An hour earlier, they had bumped into a small patrol of soldiers from one of the countries, who had asked to see their papers, and Hector had noticed that Jean-Marcel’s passport looked thicker than usual when he handed it to them, and thin again when they handed it back, and they had driven off without a problem, watching the soldiers in the rear-view mirror jumping for joy. Jean-Marcel had said this technique worked very well with soldiers from one of the three countries, and not at all with those from one of the other two, but for that country he had brought along some official documents. That was the good thing about his business – he knew quite a lot of people.

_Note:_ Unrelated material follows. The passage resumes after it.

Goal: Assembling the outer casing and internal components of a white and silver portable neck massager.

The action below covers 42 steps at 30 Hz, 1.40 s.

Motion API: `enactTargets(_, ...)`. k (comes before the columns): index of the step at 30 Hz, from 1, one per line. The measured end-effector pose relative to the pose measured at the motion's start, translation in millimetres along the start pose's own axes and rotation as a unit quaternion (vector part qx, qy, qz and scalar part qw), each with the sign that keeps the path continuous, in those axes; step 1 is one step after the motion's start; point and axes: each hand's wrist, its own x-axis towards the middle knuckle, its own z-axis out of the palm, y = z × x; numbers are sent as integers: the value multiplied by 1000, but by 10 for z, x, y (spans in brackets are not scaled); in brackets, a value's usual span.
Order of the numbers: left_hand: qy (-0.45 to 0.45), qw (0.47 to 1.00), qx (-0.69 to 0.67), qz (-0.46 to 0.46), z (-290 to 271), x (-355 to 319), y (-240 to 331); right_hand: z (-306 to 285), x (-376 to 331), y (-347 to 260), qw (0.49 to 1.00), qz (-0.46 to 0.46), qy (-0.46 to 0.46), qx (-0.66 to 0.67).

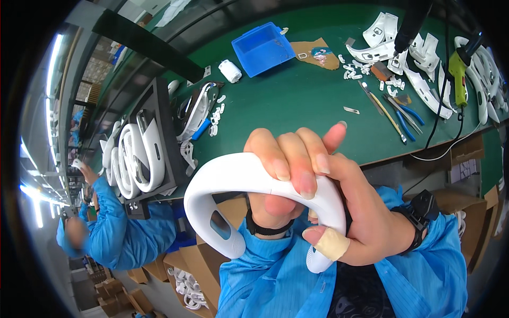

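Note:
A white U-shaped neck fan (233,177) is held up in front of my chest, its curve upward and its two ends hanging down. My left hand (273,151) is closed round the top of the curve, the fingers over the front. My right hand (374,220) grips the right arm of the fan; its thumb, wrapped in beige tape (332,244), presses near the lower end. A dark oval opening (220,224) shows inside the left arm. The palms and part of the fingers are hidden.
On the green bench (297,116) lie a blue bin (263,50), white shells (374,53), tweezers (371,98) and blue-handled pliers (405,124). A green electric screwdriver (457,79) hangs right. At left are a black tray (168,143) of white fans and a co-worker in blue (122,228).

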Motion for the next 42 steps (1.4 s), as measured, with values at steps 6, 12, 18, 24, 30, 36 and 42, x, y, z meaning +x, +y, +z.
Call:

All these little incidents distracted Hector and kept him from thinking about the fourth and fifth components of heartache, which occurred to him every time he imagined spending the rest of his life without Clara. It kept happening, but he managed to dispel the thoughts by glancing at Vayla, who had fallen asleep leaning against Not, who was also asleep. He had never met a woman who had such a calming effect on him when he looked at her, no doubt an effect of Professor Cormorant’s modified oxytocin molecule. Maybe taking another dose would cure him of Clara. But that would mean making a commitment to Vayla. Commitment, there was a word Professor Cormorant never talked about in relation to love.
They saw three figures walking along the track and, what a surprise, it was three little girls, almost young ladies, who stopped to watch them as they approached. They were dressed in tunics embroidered with delicately coloured flowers, and bright-red little headdresses that were magnificent above their charming faces. They were walking barefoot in the dust, but looked as elegant as if they were in a fashion parade. They had an impressive calm about them, and yet you could see how astonished they were at the arrival of this carload of strangers. The sight of the young girls sent Not and Vayla into paroxysms of delight. Jean-Marcel stopped the car to allow them to ask their young fellow countrywomen the way. In fact, they weren’t exactly fellow countrywomen because it was clear they didn’t speak the same language. Hector had read in a guidebook the day before that the Gna-Doas, the tribe to which these three little mountain fairies obviously belonged, spoke a language only they knew, which came from Upper Tibet, the country they had left long ago, driven out by the cold and by other less friendly tribes.
In the end, Vayla and Not invited the three little mountain fairies to climb into the back of the car with them and, once they had sat down, they bubbled over with girlish joy, laughing and chattering like delightful multicoloured birds.
Another moment of happiness, thought Hector.
Then the eldest began directing Jean-Marcel, giving him little taps on the shoulder. She wasn’t very old, but she already had a sense of authority.
‘If my wife really does leave me,’ said Jean-Marcel, ‘I’ll settle down here, start a transport business, set up a health clinic and marry a local girl. No more problems.’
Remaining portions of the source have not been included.